Exercise requirements: When you reach the line containing "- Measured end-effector" in the data below, begin returning lines exactly as written, and stop once the line containing "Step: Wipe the" has been returned.

Source material:
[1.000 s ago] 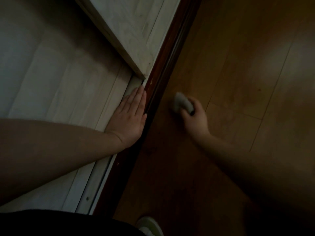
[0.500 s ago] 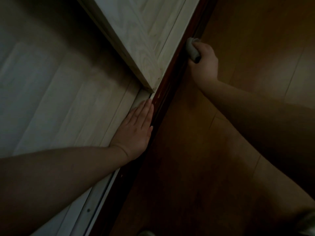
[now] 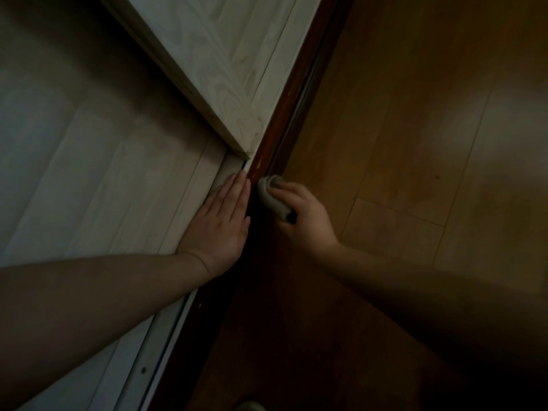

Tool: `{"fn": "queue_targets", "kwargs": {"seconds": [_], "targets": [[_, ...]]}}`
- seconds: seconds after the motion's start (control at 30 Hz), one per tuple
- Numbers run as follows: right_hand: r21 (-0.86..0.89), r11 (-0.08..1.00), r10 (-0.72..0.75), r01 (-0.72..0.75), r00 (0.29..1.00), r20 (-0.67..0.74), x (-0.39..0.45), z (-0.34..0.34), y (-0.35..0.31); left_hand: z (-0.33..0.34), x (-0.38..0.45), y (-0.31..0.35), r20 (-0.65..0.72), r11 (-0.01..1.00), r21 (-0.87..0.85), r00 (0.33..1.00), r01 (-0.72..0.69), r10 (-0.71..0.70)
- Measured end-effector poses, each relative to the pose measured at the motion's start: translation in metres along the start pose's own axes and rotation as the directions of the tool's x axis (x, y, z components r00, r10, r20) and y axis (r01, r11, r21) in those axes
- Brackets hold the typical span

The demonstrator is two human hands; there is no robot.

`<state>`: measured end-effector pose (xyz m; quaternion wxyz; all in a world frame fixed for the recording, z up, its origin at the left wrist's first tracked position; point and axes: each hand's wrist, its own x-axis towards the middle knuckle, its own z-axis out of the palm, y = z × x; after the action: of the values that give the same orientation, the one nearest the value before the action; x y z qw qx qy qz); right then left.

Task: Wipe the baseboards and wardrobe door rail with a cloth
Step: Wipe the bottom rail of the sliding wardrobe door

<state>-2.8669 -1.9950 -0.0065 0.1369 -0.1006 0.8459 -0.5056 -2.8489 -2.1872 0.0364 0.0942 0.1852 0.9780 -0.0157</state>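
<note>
The room is dim. My right hand point(image 3: 305, 216) grips a folded grey cloth point(image 3: 270, 200) and holds it against the dark red-brown baseboard strip point(image 3: 292, 96) that runs diagonally between the wardrobe and the floor. My left hand point(image 3: 221, 223) lies flat, fingers straight and together, on the pale wardrobe rail point(image 3: 166, 333) just left of that strip. The two hands are side by side, a little apart. A light wood-grain sliding door point(image 3: 219, 54) ends just above my left fingertips.
Brown wood-plank floor point(image 3: 415, 129) fills the right half. The pale wardrobe bottom panel point(image 3: 89, 173) fills the left. A small screw point(image 3: 143, 370) sits in the rail near the bottom. Something pale point(image 3: 249, 406) shows at the lower edge, too dark to identify.
My right hand with the cloth has come back down along the baseboard from farther up, and now sits beside my left hand. My left hand has stayed flat on the rail.
</note>
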Motion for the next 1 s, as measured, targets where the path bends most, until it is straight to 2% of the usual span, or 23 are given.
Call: {"fn": "queue_targets", "kwargs": {"seconds": [0.07,0.2,0.33,0.4,0.53,0.67,0.77,0.83,0.9,1.0], "targets": [[-0.012,1.0,0.0,0.001,0.999,0.054,-0.015,0.009,-0.001,-0.001,0.0,0.0,-0.002,1.0,-0.008,1.0,0.001,-0.001],[0.037,0.998,0.056,-0.057,0.997,0.044,-0.035,0.028,-0.007,-0.011,0.009,0.003,-0.044,0.999,-0.048,0.999,-0.007,0.005],[0.024,0.999,0.024,-0.026,0.993,0.113,-0.055,0.039,-0.013,-0.023,0.027,0.012,-0.086,0.972,0.044,0.969,-0.229,0.232],[0.037,0.999,-0.003,-0.002,0.988,0.156,-0.063,0.041,-0.013,-0.025,0.034,0.019,-0.053,0.966,0.069,0.966,-0.249,0.253],[0.059,0.997,-0.057,0.044,0.968,0.244,-0.072,0.043,-0.008,-0.028,0.06,0.024,0.051,0.981,0.081,0.984,-0.176,0.172],[0.079,0.993,-0.113,0.092,0.936,0.333,-0.079,0.036,0.002,-0.036,0.099,0.024,0.176,0.912,0.312,0.96,-0.265,0.218],[0.079,0.996,-0.062,0.043,0.964,0.258,-0.078,0.017,0.019,-0.046,0.123,0.038,0.214,0.892,0.402,0.968,-0.207,0.129],[0.101,0.993,0.043,-0.054,0.993,0.113,-0.07,-0.003,0.033,-0.053,0.137,0.048,0.239,0.898,0.42,0.971,-0.13,0.029],[0.095,0.988,0.124,-0.124,0.992,0.0,-0.058,-0.026,0.045,-0.059,0.15,0.054,0.253,0.896,0.443,0.964,-0.038,-0.084],[0.075,0.989,0.138,-0.13,0.984,-0.116,-0.039,-0.058,0.055,-0.065,0.167,0.05,0.222,0.783,0.621,0.965,-0.029,-0.141]]}}
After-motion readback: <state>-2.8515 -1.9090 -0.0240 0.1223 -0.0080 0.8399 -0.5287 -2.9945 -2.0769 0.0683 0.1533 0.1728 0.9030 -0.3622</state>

Result:
- Measured end-effector poses, each relative to the pose measured at the motion's start: translation in metres along the start pose's own axes and rotation as the directions of the tool's x axis (x, y, z components r00, r10, r20) and y axis (r01, r11, r21) in those axes
- Brackets hold the typical span

The demonstrator is two human hands; there is no robot.

`<state>`: measured end-effector pose (xyz m; quaternion wxyz; all in a world frame fixed for the recording, z up, its origin at the left wrist's first tracked position; point and axes: each hand's wrist, its own x-axis towards the middle knuckle, its own z-axis out of the palm, y = z × x; after the action: of the values that give the same orientation, the one nearest the value before the action; x y z qw qx qy qz); right then left.

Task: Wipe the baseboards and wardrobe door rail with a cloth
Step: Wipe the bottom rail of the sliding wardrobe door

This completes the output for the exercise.